**What you will do**
Locate every line in the records below that contains the word "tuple", and copy each one.

(Provided data)

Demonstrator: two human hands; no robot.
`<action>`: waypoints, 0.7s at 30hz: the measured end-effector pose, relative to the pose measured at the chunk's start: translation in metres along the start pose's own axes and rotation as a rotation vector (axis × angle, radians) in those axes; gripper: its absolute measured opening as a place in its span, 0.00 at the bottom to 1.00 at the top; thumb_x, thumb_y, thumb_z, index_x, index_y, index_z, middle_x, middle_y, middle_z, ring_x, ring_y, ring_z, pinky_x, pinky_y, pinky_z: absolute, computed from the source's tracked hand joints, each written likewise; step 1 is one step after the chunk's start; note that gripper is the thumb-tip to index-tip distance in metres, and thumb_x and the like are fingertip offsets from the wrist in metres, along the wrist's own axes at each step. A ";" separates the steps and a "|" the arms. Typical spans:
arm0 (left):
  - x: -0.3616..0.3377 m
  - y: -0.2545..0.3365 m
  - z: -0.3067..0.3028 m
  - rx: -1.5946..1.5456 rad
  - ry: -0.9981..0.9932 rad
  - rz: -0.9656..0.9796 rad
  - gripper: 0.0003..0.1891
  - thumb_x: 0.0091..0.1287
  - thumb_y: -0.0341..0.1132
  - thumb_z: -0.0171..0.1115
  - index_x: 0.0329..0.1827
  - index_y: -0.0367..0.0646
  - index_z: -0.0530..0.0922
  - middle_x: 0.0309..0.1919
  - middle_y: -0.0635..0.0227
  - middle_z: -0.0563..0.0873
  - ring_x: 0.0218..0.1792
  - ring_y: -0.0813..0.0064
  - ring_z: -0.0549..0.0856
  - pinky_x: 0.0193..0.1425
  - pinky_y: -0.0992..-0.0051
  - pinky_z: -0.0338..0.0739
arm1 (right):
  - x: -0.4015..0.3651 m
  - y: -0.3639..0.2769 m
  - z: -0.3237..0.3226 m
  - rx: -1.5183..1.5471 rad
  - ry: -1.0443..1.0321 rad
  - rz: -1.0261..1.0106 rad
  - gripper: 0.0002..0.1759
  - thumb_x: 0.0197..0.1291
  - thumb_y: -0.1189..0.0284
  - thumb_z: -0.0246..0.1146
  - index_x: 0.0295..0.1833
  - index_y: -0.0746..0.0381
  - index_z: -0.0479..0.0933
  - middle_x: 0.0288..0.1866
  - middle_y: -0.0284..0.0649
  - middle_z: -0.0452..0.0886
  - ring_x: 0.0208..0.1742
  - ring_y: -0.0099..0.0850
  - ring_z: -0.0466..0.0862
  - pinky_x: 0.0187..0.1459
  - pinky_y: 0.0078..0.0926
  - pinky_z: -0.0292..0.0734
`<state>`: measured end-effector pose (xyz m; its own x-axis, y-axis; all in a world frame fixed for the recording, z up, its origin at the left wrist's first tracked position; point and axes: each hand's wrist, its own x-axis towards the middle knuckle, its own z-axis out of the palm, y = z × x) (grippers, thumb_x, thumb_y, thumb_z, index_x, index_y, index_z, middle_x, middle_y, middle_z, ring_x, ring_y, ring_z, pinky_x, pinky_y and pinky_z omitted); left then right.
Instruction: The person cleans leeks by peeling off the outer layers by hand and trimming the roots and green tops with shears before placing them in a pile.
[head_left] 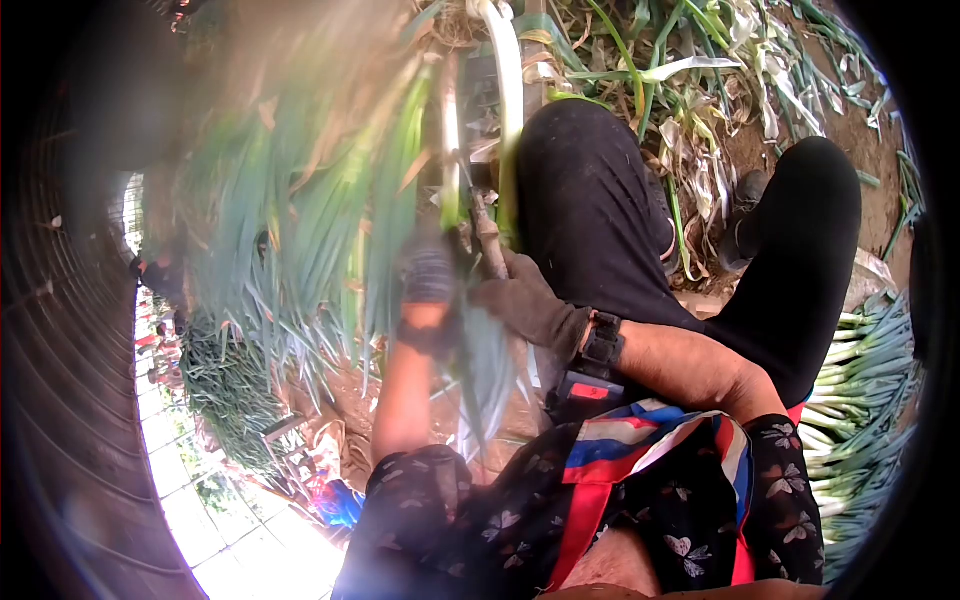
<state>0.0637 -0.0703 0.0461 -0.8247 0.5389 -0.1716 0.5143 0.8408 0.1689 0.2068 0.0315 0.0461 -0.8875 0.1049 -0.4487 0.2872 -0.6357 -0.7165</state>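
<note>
My left hand (428,280), in a dark striped glove and blurred by motion, is closed around a leek (451,130). The leek's pale stalk points away from me, and its leaves appear to trail below the hand. My right hand (522,300), in a dark glove, grips the wooden handle of a knife (487,240). The thin blade lies close along the stalk; whether it touches cannot be told. Just right of it, another thick white leek stalk (508,90) stands beside my knee.
A big heap of leeks (290,220) fills the left side. Peeled leaves (700,130) litter the ground beyond my legs. Several cleaned leeks (850,420) lie in a row at lower right. My bent knees (590,180) flank the work spot. Bright netting (215,520) shows at lower left.
</note>
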 end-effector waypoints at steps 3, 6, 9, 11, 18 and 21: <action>0.001 -0.015 -0.002 0.025 -0.009 0.083 0.11 0.68 0.36 0.56 0.39 0.38 0.83 0.35 0.48 0.86 0.35 0.47 0.84 0.40 0.57 0.78 | -0.004 0.006 0.003 -0.042 -0.007 0.021 0.10 0.50 0.75 0.67 0.38 0.65 0.76 0.29 0.31 0.76 0.31 0.22 0.76 0.34 0.24 0.71; 0.017 -0.049 0.009 0.154 0.012 0.296 0.12 0.68 0.35 0.55 0.38 0.36 0.83 0.34 0.47 0.85 0.35 0.49 0.85 0.39 0.59 0.78 | -0.010 0.018 0.005 -0.166 -0.025 -0.023 0.10 0.50 0.76 0.67 0.38 0.65 0.75 0.28 0.31 0.75 0.30 0.22 0.75 0.34 0.24 0.71; 0.017 -0.037 0.006 -0.414 -0.110 -0.127 0.12 0.67 0.34 0.55 0.40 0.35 0.84 0.35 0.45 0.86 0.35 0.51 0.86 0.39 0.61 0.78 | -0.019 0.017 0.008 -0.190 0.000 0.018 0.11 0.50 0.75 0.68 0.37 0.64 0.74 0.28 0.31 0.74 0.30 0.22 0.75 0.33 0.24 0.71; 0.021 -0.031 0.003 -0.368 -0.186 -0.231 0.12 0.65 0.34 0.57 0.40 0.35 0.84 0.36 0.45 0.86 0.36 0.52 0.86 0.40 0.61 0.79 | -0.022 0.013 0.011 -0.168 0.018 0.039 0.11 0.50 0.75 0.68 0.37 0.64 0.73 0.27 0.30 0.73 0.30 0.22 0.74 0.33 0.24 0.71; 0.019 -0.025 0.008 0.145 0.196 -0.068 0.15 0.61 0.39 0.62 0.39 0.34 0.83 0.37 0.43 0.85 0.41 0.48 0.86 0.44 0.54 0.78 | -0.003 0.022 0.006 -0.231 0.009 -0.148 0.09 0.51 0.76 0.67 0.36 0.64 0.75 0.27 0.33 0.75 0.29 0.23 0.76 0.31 0.24 0.72; 0.015 -0.019 0.005 0.344 0.246 0.025 0.16 0.63 0.40 0.60 0.45 0.36 0.82 0.41 0.44 0.85 0.44 0.48 0.85 0.47 0.56 0.78 | 0.013 0.018 0.005 -0.257 0.032 -0.190 0.07 0.52 0.76 0.65 0.37 0.66 0.77 0.28 0.34 0.77 0.29 0.24 0.77 0.31 0.25 0.72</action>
<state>0.0427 -0.0775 0.0352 -0.8214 0.5657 0.0726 0.5486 0.8184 -0.1708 0.1989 0.0179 0.0301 -0.9234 0.2297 -0.3075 0.2027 -0.3884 -0.8989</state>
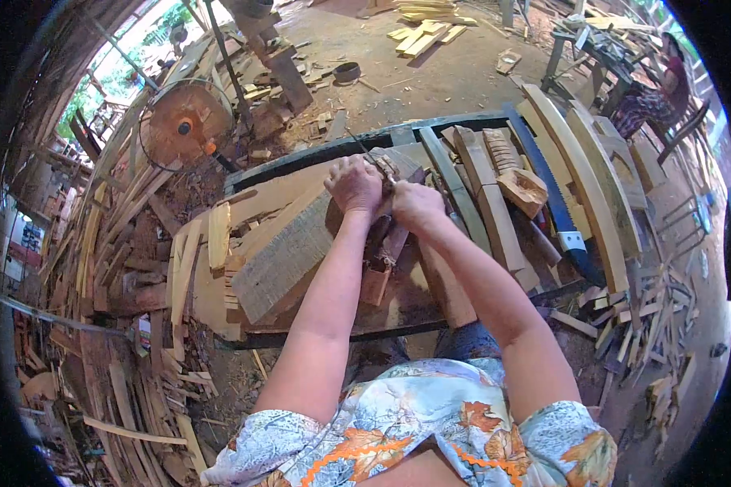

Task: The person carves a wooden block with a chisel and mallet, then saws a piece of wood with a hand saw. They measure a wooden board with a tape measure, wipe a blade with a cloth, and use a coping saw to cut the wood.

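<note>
Both hands (386, 193) meet at mid-bench (256, 325), forearms stretched forward.

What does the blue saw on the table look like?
The saw lies among pieces of wood, on the right side of the table. Its long blade is blue and looks like metal. A whitish part joins it to a dark handle at the near end. Nobody is touching it.

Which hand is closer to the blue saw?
Right. The right hand is left of the saw, with lengths of wood between them; the left hand is farther left, on the right hand's far side from it.
</note>
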Demonstrator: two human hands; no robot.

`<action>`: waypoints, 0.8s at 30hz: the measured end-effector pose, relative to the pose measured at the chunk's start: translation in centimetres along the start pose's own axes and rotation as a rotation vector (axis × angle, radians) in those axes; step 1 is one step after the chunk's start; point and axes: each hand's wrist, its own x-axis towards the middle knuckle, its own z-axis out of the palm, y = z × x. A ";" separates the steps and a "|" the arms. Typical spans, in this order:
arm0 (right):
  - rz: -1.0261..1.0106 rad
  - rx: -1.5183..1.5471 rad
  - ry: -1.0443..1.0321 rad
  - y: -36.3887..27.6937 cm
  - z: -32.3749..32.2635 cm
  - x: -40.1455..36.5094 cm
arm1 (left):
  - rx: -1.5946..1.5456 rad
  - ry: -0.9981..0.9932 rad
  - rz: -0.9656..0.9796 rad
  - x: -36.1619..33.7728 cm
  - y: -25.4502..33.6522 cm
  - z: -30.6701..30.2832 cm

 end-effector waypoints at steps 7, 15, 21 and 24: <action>-0.007 0.059 -0.039 3.5 -1.3 -10.6 | 0.035 -0.012 -0.001 0.1 0.4 -0.8; -0.021 0.063 -0.051 0.9 -1.2 -2.8 | -0.003 -0.011 0.010 0.1 0.4 -0.8; -0.021 0.072 0.064 1.1 0.1 -3.4 | 0.017 0.004 -0.007 0.1 0.5 -0.5; 0.014 0.100 0.039 3.2 0.1 -8.7 | 0.011 0.028 -0.017 0.1 0.4 -0.3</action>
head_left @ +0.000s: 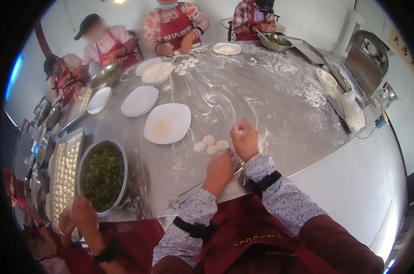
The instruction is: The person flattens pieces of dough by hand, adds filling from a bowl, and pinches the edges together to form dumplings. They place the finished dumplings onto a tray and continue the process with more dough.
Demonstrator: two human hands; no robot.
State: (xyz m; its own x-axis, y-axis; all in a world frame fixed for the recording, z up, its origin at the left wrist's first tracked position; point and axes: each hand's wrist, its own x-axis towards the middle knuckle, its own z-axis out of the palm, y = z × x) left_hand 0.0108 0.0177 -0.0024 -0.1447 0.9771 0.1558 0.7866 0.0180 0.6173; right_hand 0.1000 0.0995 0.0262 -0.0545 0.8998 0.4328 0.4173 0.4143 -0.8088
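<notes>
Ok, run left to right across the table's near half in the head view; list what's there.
tray of dumplings → bowl of chopped greens → flour-dusted white plate → left hand → right hand

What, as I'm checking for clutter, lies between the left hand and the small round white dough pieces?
Nothing visible. The small round white dough pieces lie on the floured metal table just past the left hand, the right hand beside them.

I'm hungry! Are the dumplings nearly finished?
Not yet. Done: a tray holds rows of shaped dumplings. In hand: the left hand and right hand work beside four dough rounds. Left: those rounds are unfilled, and the bowl of green filling looks full.
</notes>
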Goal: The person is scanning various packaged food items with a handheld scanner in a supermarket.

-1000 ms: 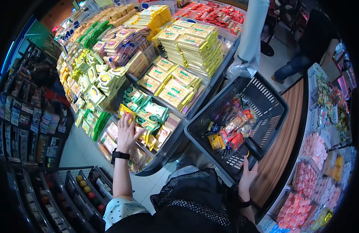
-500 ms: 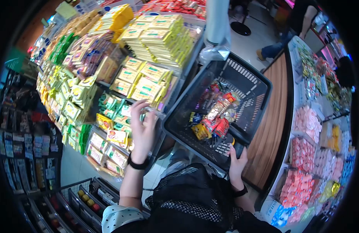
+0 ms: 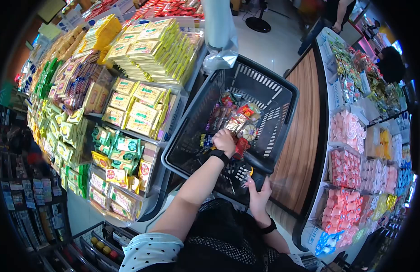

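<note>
A dark grey shopping basket (image 3: 289, 97) sits in front of me, with several wrapped snacks gathered in it. My left hand (image 3: 224, 141) reaches down into it. Its fingers are curled against the snacks beside a shiny gold-and-red packet (image 3: 237, 121), and whatever they hold is hidden. A red packet (image 3: 241, 147) lies just right of that hand, a dark blue one (image 3: 206, 139) to its left. At the basket's near right corner, my right hand (image 3: 259, 191) grips the basket by its black handle (image 3: 259, 163), thumb on top.
To the left, a snack display holds stacked yellow cracker packs (image 3: 151, 45) and green packets (image 3: 128, 144). A wood-grain counter (image 3: 300, 131) runs along the right, bordering bins of pink-wrapped sweets (image 3: 343, 170). A wrapped post (image 3: 219, 31) stands behind the basket. A person (image 3: 339, 18) is at the far right.
My left hand has moved right and away from the snack display, down into the basket. The view has shifted, so the basket appears further left. My right hand stays at the handle.
</note>
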The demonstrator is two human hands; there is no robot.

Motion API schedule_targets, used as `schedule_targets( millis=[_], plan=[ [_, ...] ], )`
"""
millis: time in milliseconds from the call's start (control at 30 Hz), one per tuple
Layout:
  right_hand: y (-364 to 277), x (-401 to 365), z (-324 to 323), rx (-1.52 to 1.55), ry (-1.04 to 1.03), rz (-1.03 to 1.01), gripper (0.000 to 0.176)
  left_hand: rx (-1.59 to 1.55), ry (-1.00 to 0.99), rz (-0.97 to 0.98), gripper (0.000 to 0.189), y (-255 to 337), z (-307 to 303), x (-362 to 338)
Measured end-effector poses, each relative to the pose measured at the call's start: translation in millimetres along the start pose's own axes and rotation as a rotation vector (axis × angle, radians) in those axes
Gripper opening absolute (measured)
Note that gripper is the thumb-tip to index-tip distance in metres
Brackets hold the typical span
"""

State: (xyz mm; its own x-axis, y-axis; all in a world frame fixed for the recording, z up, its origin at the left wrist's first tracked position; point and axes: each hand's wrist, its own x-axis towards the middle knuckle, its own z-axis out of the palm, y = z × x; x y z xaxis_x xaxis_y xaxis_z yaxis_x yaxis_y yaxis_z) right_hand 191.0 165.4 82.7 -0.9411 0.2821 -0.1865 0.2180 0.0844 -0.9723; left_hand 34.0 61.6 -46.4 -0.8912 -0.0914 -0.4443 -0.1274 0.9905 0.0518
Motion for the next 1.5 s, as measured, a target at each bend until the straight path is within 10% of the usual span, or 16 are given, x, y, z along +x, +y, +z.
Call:
schedule_targets(
  millis=[367,633,733,1067,1233,1500],
  plan=[
    [2.7,-4.9,7.9,-0.094,-0.043,-0.063,0.023,0.088,0.174,0.163,0.057,-19.0,25.3,4.5],
    [10.8,-8.7,9.6,0.054,0.006,-0.034,0.025,-0.811,0.693,-0.117,0.021,-47.1,-54.4,18.0],
    [6.4,-10.2,9.0,0.037,-0.002,-0.027,0.026,-1.411,0.572,-0.044,0.019,-67.7,-66.6,27.6],
    [20.3,-11.4,9.4,0.003,0.056,-0.071,0.027,-1.259,0.593,-0.12,0.018,-61.5,-82.0,13.9],
    [13.0,-7.2,16.7,0.006,0.149,-0.025,0.028,-1.603,0.536,0.275,0.022,-59.4,-111.3,-13.8],
    [8.7,4.8,15.1,-0.075,0.188,-0.003,0.021,-0.286,0.501,0.246,0.071,-146.7,-123.4,-118.7]
  ],
)
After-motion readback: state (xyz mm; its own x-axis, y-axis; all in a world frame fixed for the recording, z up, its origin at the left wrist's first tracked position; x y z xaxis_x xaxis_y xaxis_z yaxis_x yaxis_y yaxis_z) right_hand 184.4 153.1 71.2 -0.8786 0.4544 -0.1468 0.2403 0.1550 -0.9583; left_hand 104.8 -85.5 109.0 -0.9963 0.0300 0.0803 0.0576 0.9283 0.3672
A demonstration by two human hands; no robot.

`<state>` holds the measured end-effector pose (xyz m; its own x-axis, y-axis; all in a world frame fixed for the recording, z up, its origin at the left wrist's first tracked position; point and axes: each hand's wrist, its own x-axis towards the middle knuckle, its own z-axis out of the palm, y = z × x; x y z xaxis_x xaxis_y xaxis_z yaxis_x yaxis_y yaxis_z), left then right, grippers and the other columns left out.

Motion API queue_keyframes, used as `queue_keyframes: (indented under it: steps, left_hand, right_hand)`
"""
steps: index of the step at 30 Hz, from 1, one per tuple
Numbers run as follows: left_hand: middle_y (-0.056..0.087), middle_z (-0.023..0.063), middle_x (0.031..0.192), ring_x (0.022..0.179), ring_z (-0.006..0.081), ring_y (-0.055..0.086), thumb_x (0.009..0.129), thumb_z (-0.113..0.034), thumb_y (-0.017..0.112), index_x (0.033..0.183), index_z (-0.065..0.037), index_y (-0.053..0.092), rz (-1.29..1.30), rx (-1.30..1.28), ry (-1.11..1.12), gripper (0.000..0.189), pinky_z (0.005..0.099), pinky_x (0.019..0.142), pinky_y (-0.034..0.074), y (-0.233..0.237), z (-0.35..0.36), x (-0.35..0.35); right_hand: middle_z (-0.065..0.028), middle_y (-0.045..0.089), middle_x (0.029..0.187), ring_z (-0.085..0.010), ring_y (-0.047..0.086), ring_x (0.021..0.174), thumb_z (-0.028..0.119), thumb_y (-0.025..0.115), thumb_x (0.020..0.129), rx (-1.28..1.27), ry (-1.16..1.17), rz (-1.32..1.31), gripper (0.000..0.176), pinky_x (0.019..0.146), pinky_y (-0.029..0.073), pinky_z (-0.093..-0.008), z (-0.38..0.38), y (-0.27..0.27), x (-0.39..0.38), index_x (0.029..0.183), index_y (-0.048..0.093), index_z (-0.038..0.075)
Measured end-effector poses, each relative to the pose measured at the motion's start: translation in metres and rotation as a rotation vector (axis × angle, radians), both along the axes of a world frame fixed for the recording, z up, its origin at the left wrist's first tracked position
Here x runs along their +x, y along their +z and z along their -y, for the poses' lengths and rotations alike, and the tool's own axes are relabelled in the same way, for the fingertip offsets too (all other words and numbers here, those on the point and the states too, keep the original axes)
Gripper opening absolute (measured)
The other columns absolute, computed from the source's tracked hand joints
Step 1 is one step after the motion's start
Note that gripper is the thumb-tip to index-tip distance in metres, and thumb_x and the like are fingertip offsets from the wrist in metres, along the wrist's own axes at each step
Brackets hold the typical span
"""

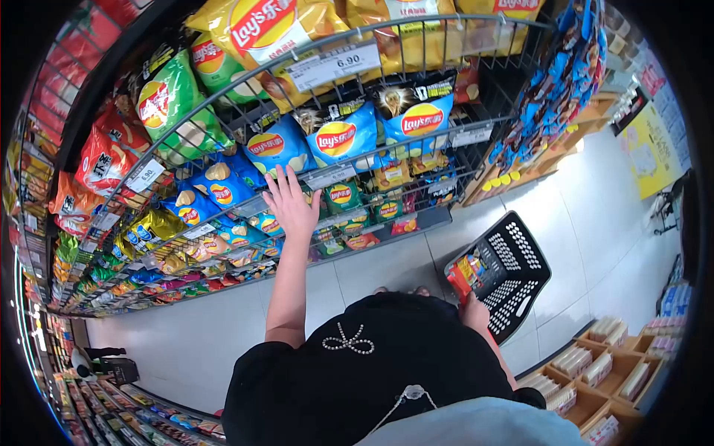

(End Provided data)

**Answer box**
millis: time in milliseconds from the call's start (control at 30 Hz), one per tuple
steps: index of the step at 30 Hz, from 1, one per tuple

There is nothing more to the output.